TASK TO COMPLETE:
For the listing below, give the count of lines containing "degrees", and no other text.
━━━━━ MATERIAL PROVIDED ━━━━━
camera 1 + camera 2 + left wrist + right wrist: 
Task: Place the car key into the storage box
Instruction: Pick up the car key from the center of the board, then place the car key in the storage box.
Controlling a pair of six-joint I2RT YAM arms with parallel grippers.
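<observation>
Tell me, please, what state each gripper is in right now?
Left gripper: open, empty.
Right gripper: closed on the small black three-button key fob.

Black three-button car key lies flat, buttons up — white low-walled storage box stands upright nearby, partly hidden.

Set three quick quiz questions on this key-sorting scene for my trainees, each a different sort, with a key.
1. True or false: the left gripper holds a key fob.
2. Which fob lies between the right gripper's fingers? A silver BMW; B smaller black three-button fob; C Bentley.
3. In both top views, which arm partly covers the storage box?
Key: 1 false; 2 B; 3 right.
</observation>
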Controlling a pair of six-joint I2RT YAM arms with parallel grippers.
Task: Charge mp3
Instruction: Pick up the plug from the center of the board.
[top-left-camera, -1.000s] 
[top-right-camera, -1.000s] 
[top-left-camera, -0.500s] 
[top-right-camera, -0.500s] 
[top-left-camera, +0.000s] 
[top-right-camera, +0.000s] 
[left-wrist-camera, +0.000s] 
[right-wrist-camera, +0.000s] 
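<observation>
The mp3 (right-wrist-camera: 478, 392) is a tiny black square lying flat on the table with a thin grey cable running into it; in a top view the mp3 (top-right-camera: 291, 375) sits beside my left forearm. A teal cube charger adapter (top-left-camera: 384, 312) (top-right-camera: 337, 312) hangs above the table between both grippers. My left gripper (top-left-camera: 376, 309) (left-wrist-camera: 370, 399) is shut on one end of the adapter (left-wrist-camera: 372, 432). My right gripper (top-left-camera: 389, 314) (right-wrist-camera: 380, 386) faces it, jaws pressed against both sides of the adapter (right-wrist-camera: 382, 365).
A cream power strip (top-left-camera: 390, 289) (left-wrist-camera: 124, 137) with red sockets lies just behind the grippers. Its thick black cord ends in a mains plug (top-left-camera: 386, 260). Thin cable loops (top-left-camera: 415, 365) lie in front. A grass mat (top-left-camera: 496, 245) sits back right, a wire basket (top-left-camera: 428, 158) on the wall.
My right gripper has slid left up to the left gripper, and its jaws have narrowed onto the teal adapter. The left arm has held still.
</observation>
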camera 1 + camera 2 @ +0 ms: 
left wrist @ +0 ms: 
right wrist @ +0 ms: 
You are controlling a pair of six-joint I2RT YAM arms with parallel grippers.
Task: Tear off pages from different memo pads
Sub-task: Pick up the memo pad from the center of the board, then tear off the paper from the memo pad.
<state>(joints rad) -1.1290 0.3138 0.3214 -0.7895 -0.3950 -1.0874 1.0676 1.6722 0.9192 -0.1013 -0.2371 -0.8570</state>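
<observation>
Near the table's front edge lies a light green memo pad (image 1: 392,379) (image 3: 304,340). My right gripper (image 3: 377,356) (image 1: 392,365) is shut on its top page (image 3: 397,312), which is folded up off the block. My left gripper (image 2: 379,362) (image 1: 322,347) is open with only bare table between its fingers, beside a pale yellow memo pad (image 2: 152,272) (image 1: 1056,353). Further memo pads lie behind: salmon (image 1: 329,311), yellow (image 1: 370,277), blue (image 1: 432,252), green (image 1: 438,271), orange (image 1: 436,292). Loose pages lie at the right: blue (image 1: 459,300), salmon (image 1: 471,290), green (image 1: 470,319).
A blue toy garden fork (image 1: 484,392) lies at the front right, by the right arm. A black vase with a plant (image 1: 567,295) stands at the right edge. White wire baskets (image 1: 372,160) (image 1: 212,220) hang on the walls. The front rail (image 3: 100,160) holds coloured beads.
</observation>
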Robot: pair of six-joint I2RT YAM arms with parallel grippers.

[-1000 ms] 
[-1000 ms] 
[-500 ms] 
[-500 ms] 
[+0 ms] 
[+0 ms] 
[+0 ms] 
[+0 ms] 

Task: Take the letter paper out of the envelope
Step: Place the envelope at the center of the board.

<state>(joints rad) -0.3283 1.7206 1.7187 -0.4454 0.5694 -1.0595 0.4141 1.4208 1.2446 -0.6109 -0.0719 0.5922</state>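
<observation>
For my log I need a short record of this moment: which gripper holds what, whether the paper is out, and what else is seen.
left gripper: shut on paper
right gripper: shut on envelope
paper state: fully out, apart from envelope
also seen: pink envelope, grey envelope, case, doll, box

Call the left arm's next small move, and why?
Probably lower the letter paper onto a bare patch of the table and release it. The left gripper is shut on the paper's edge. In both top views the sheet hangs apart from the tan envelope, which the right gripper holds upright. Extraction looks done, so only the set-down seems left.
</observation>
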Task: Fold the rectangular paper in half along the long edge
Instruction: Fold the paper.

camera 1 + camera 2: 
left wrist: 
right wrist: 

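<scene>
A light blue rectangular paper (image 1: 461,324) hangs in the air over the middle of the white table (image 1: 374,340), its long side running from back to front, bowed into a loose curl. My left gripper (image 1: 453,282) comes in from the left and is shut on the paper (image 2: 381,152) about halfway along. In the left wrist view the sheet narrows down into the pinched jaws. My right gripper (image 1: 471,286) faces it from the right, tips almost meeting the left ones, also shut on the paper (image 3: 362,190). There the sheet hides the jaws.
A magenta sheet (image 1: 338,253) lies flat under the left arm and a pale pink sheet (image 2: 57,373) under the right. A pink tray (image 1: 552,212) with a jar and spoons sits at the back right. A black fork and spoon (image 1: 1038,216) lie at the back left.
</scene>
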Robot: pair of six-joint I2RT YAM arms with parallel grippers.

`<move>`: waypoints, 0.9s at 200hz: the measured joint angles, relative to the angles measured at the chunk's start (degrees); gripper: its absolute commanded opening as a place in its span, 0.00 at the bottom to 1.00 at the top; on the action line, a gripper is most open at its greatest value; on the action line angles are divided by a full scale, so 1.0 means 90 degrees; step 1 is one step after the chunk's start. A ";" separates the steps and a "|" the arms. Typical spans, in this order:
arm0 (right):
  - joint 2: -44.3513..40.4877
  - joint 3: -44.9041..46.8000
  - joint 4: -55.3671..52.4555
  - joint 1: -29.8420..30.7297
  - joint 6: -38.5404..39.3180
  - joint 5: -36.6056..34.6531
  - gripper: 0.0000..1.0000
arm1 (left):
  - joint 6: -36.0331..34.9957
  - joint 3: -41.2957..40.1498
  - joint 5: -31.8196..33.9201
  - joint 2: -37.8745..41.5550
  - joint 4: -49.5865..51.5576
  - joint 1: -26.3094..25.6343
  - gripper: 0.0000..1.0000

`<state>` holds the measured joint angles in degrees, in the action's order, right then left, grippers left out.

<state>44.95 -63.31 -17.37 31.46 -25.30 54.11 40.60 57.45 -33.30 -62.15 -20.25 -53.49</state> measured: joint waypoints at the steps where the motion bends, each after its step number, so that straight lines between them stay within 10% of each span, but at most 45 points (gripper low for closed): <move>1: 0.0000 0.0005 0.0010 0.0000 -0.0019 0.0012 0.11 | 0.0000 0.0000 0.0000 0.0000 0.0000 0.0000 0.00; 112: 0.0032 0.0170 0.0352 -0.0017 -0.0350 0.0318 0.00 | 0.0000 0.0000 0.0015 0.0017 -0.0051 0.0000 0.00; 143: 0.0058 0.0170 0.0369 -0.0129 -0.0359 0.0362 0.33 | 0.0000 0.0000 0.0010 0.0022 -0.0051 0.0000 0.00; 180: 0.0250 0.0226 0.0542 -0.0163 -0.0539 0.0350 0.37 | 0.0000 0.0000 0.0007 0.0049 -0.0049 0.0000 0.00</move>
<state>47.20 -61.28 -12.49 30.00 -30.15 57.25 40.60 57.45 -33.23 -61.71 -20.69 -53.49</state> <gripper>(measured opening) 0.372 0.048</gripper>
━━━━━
OUTPUT OF THE TASK:
2